Find every line containing "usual" in the records below and report the tally as a bare number.

BEGIN Material for the task

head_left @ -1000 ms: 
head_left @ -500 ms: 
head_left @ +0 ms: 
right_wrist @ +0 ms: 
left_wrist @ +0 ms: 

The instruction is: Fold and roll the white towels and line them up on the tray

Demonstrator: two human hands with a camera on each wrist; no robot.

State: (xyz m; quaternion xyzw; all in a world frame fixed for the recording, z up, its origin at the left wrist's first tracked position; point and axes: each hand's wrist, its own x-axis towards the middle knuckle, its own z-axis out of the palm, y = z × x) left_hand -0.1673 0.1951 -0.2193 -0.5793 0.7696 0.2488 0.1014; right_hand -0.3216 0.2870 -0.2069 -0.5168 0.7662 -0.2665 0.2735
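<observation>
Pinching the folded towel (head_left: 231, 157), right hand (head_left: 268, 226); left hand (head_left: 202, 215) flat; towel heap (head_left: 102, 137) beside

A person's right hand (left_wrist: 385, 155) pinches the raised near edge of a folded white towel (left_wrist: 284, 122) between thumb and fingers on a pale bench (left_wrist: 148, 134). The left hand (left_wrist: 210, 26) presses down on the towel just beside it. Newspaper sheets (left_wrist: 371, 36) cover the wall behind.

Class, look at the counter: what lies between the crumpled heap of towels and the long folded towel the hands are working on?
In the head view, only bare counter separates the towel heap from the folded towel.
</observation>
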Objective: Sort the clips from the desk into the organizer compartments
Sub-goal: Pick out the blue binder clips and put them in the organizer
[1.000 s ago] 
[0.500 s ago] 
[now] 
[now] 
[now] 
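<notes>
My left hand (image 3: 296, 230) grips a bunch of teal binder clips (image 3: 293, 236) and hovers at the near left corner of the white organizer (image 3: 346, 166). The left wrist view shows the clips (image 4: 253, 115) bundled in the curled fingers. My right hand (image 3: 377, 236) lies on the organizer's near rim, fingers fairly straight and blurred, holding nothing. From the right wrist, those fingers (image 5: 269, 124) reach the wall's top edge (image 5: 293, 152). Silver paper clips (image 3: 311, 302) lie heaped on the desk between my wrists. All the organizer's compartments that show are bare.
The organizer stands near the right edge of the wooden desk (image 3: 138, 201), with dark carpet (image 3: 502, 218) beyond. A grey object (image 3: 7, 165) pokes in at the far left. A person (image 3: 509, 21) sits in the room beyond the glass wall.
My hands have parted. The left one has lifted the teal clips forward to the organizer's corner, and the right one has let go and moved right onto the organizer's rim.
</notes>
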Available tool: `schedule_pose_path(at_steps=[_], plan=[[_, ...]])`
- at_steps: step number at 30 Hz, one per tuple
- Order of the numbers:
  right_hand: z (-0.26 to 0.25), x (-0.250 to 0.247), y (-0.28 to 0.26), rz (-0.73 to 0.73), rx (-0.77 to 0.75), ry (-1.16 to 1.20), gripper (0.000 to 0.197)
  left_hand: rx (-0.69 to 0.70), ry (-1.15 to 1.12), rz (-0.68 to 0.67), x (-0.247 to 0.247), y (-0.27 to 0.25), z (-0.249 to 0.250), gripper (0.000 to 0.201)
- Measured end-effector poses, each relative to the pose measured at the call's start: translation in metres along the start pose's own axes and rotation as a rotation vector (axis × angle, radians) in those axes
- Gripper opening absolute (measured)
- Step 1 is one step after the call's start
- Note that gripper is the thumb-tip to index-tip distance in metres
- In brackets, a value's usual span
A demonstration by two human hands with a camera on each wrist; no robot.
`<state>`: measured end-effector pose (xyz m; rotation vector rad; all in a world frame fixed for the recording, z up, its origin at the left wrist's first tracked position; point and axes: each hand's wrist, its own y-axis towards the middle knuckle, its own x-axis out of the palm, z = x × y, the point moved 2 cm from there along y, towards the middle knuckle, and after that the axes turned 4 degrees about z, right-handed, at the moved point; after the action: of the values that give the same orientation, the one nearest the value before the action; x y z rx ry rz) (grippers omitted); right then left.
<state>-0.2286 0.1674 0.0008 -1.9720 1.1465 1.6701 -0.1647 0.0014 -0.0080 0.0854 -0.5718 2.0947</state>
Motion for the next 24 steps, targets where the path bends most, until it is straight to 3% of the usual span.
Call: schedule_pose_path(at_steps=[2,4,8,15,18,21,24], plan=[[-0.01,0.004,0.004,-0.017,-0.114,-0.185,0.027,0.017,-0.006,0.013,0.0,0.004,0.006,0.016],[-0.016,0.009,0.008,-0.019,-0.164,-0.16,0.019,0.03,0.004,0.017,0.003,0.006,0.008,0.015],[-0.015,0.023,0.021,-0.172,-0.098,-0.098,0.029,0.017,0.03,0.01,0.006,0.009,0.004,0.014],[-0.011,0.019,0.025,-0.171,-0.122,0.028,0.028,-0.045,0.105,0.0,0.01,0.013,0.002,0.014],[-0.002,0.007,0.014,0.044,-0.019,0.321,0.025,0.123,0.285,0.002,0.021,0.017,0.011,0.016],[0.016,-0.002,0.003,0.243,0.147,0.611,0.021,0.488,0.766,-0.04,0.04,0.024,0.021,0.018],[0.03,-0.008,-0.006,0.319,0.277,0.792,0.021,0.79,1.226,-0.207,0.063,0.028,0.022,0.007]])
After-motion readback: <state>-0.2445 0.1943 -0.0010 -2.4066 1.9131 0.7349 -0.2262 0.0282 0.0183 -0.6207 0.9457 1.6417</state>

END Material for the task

## Answer to the exercise
2